# Work task:
Filter the data below for the string "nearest" and copy each matching line.
The input section start
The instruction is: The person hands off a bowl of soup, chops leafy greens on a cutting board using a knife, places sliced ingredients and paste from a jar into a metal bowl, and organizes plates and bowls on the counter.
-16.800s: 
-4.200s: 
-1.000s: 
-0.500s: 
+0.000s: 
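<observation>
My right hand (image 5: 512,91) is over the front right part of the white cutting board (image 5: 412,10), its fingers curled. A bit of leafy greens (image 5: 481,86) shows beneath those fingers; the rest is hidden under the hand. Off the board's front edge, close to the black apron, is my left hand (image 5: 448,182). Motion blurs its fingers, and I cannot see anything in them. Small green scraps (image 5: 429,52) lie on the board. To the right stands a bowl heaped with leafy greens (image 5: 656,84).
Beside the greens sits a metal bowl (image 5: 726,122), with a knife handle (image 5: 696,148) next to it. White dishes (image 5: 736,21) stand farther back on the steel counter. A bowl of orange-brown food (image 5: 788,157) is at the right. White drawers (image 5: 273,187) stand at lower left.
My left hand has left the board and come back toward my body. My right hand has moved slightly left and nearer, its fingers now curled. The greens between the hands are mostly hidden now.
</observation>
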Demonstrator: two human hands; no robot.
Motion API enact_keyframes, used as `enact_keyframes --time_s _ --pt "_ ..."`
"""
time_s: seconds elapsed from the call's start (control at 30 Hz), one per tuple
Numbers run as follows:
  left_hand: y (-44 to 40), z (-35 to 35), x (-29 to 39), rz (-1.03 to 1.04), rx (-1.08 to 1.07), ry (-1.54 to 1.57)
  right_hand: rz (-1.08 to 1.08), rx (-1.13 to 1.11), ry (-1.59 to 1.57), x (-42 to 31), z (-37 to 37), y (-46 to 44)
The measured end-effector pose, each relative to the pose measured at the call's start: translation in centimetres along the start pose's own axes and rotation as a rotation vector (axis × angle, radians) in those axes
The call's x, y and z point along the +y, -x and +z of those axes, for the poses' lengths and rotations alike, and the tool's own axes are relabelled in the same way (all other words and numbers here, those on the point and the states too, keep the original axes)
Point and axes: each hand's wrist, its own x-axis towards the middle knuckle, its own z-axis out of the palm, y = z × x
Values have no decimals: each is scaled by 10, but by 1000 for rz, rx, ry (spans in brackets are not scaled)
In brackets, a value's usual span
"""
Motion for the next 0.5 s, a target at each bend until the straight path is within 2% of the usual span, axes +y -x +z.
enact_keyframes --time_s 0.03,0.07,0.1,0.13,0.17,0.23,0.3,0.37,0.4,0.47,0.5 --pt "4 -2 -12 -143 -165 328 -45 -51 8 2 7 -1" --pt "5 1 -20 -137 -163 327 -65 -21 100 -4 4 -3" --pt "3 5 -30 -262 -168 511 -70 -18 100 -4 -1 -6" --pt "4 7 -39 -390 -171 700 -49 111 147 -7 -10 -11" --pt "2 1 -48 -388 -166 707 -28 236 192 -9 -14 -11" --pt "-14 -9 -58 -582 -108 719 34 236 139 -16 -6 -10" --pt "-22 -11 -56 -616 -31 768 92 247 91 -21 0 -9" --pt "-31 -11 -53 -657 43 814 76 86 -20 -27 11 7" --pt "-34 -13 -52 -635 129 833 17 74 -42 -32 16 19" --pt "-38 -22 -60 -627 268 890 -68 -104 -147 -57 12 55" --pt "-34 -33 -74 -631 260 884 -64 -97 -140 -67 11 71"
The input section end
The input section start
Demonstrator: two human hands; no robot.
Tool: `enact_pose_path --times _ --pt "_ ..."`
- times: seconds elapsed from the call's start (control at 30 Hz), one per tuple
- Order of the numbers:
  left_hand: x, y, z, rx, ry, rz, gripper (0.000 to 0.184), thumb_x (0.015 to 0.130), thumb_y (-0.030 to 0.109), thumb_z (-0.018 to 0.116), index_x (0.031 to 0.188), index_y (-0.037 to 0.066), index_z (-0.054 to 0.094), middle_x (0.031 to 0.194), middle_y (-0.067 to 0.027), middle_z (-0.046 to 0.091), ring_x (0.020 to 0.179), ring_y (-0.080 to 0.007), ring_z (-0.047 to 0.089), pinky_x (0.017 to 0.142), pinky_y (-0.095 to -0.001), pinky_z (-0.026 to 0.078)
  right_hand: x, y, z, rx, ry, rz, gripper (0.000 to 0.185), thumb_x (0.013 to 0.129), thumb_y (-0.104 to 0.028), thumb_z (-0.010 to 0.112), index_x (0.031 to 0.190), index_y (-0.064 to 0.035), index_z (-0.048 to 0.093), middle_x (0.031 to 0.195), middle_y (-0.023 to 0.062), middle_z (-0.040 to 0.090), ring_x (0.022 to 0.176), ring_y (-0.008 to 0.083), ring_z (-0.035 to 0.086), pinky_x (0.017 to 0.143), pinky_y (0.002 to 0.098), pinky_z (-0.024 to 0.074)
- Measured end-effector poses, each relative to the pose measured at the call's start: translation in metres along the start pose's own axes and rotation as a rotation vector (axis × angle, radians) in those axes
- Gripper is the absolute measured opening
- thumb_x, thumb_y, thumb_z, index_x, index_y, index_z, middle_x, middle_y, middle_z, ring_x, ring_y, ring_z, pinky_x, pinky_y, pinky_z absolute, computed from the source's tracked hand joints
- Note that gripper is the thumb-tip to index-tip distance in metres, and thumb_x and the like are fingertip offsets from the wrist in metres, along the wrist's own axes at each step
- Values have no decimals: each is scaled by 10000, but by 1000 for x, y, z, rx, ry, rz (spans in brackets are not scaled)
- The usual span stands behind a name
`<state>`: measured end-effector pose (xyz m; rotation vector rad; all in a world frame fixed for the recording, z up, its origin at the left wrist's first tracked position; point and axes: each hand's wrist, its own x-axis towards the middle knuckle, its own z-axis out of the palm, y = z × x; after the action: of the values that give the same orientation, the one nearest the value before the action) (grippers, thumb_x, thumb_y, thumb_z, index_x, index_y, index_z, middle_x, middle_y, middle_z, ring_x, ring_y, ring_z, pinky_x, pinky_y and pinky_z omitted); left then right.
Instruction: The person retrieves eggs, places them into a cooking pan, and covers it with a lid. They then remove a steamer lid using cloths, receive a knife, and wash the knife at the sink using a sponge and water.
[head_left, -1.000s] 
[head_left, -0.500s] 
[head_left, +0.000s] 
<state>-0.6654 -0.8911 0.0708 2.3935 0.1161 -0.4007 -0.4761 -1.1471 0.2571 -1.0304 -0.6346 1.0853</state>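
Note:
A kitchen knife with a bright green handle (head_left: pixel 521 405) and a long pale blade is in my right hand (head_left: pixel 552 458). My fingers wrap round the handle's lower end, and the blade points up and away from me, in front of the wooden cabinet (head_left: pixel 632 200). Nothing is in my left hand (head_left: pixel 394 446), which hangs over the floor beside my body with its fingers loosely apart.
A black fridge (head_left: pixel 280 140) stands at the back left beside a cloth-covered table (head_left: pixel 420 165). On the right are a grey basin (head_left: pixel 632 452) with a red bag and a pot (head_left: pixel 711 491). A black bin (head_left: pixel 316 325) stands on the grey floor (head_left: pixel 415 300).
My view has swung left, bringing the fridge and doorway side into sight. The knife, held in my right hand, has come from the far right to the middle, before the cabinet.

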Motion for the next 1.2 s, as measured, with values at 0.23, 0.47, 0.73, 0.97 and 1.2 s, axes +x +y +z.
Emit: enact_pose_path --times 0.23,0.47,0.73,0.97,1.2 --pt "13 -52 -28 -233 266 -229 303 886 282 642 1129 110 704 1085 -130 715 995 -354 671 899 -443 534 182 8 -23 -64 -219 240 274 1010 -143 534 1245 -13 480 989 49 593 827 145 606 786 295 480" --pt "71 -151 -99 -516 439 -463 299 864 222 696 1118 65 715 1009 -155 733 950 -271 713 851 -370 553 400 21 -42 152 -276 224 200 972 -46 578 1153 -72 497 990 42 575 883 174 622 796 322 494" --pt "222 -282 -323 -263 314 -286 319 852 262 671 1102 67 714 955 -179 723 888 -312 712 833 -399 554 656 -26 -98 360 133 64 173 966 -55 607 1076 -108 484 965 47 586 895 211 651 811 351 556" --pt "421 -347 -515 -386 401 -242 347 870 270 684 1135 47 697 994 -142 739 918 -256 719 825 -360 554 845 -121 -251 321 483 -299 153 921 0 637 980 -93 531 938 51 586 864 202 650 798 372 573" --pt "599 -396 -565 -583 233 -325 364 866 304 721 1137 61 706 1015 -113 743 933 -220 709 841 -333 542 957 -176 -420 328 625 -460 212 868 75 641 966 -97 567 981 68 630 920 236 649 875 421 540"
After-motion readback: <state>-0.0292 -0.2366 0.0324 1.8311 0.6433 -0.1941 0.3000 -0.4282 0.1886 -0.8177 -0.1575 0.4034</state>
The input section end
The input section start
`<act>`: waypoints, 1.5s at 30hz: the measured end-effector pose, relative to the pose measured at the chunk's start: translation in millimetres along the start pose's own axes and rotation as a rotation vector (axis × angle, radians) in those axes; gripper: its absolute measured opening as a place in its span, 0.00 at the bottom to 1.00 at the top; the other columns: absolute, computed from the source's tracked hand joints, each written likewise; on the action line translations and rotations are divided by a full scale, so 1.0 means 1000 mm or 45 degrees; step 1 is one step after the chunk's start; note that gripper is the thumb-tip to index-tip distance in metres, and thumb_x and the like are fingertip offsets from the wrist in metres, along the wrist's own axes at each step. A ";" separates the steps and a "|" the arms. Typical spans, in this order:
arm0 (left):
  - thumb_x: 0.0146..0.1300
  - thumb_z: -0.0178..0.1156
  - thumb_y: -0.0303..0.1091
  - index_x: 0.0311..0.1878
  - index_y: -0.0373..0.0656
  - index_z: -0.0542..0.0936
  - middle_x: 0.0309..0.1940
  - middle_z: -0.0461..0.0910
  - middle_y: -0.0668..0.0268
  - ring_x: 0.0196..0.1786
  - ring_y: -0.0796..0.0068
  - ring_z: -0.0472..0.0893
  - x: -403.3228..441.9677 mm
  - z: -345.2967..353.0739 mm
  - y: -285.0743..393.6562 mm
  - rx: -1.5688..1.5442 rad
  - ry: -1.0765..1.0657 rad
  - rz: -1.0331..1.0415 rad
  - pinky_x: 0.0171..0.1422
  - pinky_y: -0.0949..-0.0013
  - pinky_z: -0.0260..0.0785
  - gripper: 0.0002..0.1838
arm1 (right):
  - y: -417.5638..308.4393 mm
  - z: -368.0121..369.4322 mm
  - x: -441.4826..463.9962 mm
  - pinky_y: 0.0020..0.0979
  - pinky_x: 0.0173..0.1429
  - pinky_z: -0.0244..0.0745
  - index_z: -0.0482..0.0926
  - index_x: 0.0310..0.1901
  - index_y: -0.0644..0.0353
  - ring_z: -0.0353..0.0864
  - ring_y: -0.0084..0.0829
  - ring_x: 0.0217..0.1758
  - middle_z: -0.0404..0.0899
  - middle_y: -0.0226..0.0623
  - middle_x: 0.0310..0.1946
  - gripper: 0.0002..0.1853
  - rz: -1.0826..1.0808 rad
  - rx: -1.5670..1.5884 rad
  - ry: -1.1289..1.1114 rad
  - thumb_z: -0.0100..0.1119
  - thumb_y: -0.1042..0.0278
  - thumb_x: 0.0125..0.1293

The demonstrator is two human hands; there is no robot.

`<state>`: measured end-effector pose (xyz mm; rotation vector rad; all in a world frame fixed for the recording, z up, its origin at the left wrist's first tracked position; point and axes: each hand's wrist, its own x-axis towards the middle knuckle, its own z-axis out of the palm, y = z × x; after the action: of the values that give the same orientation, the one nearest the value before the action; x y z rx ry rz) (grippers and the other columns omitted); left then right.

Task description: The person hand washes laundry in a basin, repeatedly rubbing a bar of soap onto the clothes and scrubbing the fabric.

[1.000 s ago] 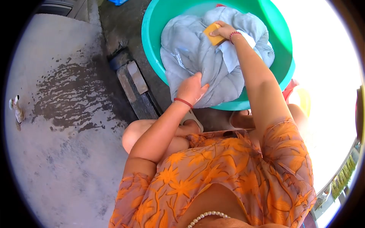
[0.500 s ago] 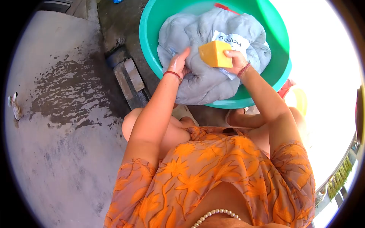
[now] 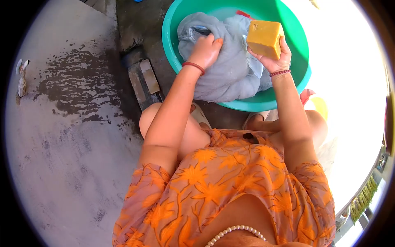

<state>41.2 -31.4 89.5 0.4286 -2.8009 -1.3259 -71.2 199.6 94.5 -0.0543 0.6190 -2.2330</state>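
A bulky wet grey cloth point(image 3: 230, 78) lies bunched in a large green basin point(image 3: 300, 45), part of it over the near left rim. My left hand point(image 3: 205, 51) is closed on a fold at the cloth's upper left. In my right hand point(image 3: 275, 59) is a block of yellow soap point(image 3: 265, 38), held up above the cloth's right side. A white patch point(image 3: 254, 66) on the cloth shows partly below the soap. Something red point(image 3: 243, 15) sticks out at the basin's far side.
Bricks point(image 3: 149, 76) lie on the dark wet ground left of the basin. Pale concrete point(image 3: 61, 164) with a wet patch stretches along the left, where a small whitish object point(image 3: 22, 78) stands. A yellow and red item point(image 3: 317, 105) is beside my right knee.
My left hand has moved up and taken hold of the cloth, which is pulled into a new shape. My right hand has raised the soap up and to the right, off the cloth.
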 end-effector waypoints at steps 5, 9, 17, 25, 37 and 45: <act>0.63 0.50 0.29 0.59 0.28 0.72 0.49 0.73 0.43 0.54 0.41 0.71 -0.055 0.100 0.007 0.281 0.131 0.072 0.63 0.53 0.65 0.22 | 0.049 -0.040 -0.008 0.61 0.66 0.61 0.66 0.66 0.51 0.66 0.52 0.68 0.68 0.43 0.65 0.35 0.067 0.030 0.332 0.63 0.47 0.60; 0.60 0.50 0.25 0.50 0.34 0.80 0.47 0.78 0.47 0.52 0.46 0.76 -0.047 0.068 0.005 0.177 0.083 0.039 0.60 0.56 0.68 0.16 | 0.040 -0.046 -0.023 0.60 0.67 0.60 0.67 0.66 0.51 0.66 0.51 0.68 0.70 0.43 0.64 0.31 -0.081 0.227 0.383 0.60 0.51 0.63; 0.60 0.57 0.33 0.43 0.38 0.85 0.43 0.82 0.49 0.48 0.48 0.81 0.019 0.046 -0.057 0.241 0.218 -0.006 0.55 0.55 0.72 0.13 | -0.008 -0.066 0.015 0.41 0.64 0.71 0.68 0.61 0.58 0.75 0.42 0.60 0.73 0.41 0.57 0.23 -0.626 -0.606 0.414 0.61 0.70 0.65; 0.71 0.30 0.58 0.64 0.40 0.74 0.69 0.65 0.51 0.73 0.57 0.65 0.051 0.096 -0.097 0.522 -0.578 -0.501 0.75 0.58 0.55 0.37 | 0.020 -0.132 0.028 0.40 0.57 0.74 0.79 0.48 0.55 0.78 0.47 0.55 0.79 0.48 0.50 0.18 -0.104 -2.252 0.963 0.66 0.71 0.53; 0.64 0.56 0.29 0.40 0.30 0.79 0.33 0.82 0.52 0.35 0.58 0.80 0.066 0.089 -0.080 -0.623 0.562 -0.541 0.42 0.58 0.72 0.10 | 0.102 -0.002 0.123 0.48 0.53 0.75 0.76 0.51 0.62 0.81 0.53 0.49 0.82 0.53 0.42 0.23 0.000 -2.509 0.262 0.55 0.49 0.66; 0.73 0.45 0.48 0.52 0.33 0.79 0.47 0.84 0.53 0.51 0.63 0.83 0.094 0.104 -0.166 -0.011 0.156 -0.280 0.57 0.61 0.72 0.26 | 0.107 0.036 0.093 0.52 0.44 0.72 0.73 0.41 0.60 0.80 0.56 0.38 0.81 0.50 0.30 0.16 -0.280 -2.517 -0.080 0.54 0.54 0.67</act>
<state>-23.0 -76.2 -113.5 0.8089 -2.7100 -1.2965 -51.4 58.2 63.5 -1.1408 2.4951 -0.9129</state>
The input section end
# Reply to the task:
`<state>`: measured end-effector pose (xyz m; rotation vector rad; all in a world frame fixed for the recording, z up, its origin at the left wrist's first tracked position; point and axes: each hand's wrist, its own x-axis towards the middle knuckle, its own z-axis out of the palm, y = z × x; after the action: of the values that give the same orientation, the one nearest the value before the action) (grippers, thumb_x, thumb_y, thumb_z, index_x, index_y, index_z, middle_x, middle_y, middle_z, ring_x, ring_y, ring_z, pinky_x, pinky_y and pinky_z omitted); left then right.
`<state>`: measured end-effector pose (xyz mm; rotation vector rad; all in a world frame fixed for the recording, z up, its origin at the left wrist's first tracked position; point and axes: each hand's wrist, its own x-axis towards the middle knuckle, its own z-axis out of the palm, y = z × x; after the action: of the values that give the same orientation, the one nearest the value before the action; x y z rx ry rz) (grippers and the other columns omitted); left then right.

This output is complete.